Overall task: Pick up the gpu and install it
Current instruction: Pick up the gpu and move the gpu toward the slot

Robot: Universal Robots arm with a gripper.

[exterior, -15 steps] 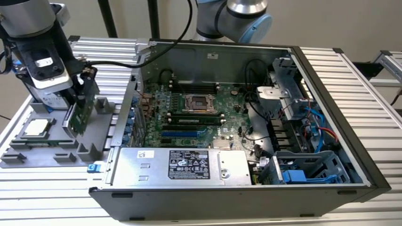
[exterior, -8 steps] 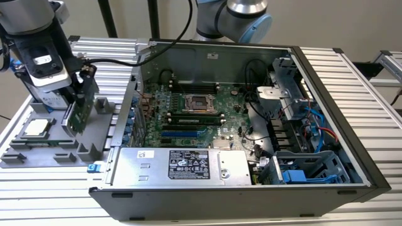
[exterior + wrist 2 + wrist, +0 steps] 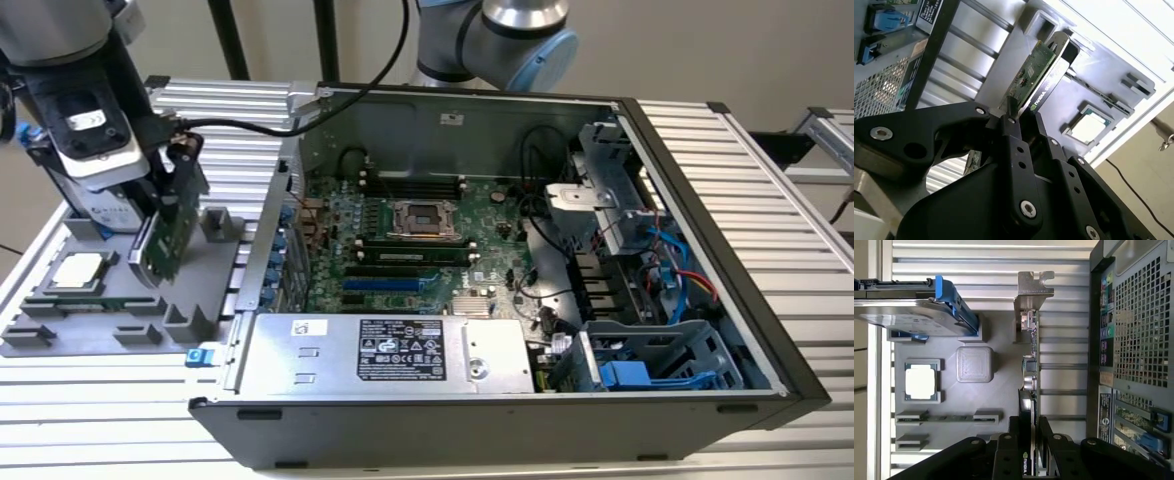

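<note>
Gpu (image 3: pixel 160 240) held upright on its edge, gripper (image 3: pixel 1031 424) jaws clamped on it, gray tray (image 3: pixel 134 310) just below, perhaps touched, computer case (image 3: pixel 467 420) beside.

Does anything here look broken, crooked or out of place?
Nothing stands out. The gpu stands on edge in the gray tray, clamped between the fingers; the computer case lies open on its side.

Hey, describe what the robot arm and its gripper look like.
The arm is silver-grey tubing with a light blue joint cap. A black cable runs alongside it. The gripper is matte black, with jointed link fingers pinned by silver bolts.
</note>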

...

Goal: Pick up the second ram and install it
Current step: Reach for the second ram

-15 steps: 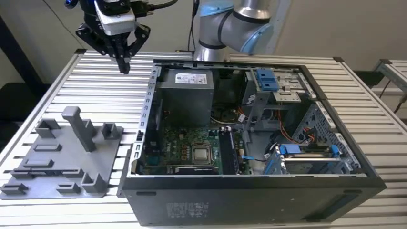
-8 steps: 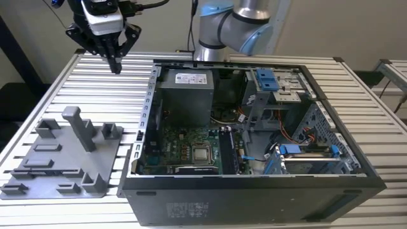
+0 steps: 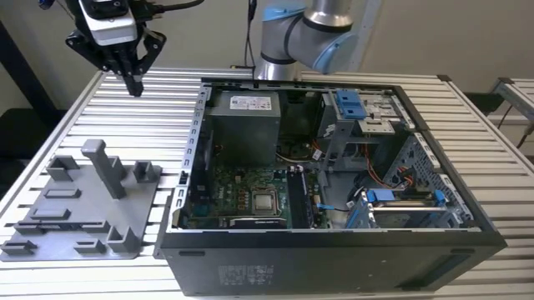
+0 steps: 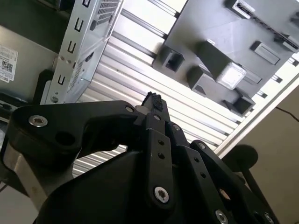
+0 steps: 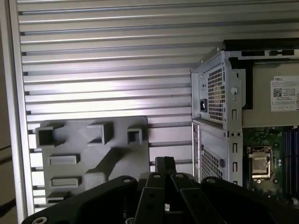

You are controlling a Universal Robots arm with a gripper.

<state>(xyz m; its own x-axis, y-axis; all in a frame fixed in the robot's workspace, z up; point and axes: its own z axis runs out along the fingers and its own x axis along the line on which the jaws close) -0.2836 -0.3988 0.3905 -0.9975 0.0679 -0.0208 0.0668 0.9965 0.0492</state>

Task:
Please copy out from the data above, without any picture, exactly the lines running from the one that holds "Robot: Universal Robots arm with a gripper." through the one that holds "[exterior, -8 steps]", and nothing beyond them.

Exercise solution:
Robot: Universal Robots arm with a gripper.

[exterior, -15 steps] 
[exterior, -8 steps] 

Nothing remains open in this exercise.